__Task statement__: Every line of the material below needs to be copied exactly; omit the pictures.

__Data extract__:
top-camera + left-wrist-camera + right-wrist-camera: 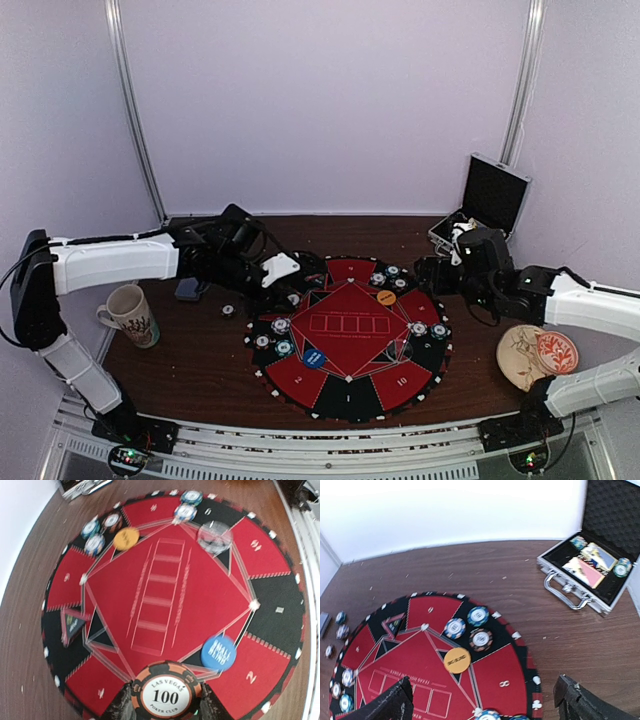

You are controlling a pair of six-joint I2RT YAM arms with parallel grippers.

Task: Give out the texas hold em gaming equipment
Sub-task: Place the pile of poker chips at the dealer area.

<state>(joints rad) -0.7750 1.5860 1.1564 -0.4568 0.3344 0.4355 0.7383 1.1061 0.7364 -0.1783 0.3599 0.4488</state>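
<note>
- The round red-and-black felt mat point(348, 335) lies flat in the middle of the tabletop point(200, 350). Most of the gear already sits on it, in small clusters at the numbered seats.
- The left arm reaches in low from the left, and the left gripper point(166, 709) hangs over the mat's rim.
- The right arm stretches in from the right. The right gripper point(485, 705) hovers above the mat's right edge with its fingers point(385, 702) spread wide and nothing between them.
- The silver-edged case point(570, 592) stands open at the back right, well apart from the mat.
- The blue button disc point(218, 652) and the orange button disc point(457, 660) lie flat on the felt. We judge them thin and stiff, so we would take them across the rim.
- The 100 chip point(166, 694) is pinched by its opposite edges between the left fingers point(122, 707), with its face turned to the wrist camera. We judge it light, rigid, sturdy and smooth-edged, so it could pivot or slip. A grip straight across the widest part suits it best.
</note>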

__Reply to the task__:
top-camera + left-wrist-camera + right-wrist-camera: 

You are controlling a pair of six-joint I2RT YAM arms with parallel grippers.

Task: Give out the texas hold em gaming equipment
Sub-task: Place the pile of poker chips at the dealer area.

<state>(joints rad) -0.7750 1.5860 1.1564 -0.4568 0.3344 0.4355 0.7383 1.1061 0.7364 -0.1783 0.3599 0.4488</state>
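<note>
- The round red-and-black felt mat point(348, 335) lies flat in the middle of the tabletop point(200, 350). Most of the gear already sits on it, in small clusters at the numbered seats.
- The left arm reaches in low from the left, and the left gripper point(166, 709) hangs over the mat's rim.
- The right arm stretches in from the right. The right gripper point(485, 705) hovers above the mat's right edge with its fingers point(385, 702) spread wide and nothing between them.
- The silver-edged case point(570, 592) stands open at the back right, well apart from the mat.
- The blue button disc point(218, 652) and the orange button disc point(457, 660) lie flat on the felt. We judge them thin and stiff, so we would take them across the rim.
- The 100 chip point(166, 694) is pinched by its opposite edges between the left fingers point(122, 707), with its face turned to the wrist camera. We judge it light, rigid, sturdy and smooth-edged, so it could pivot or slip. A grip straight across the widest part suits it best.
</note>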

This exercise is now finished, and nothing remains to add.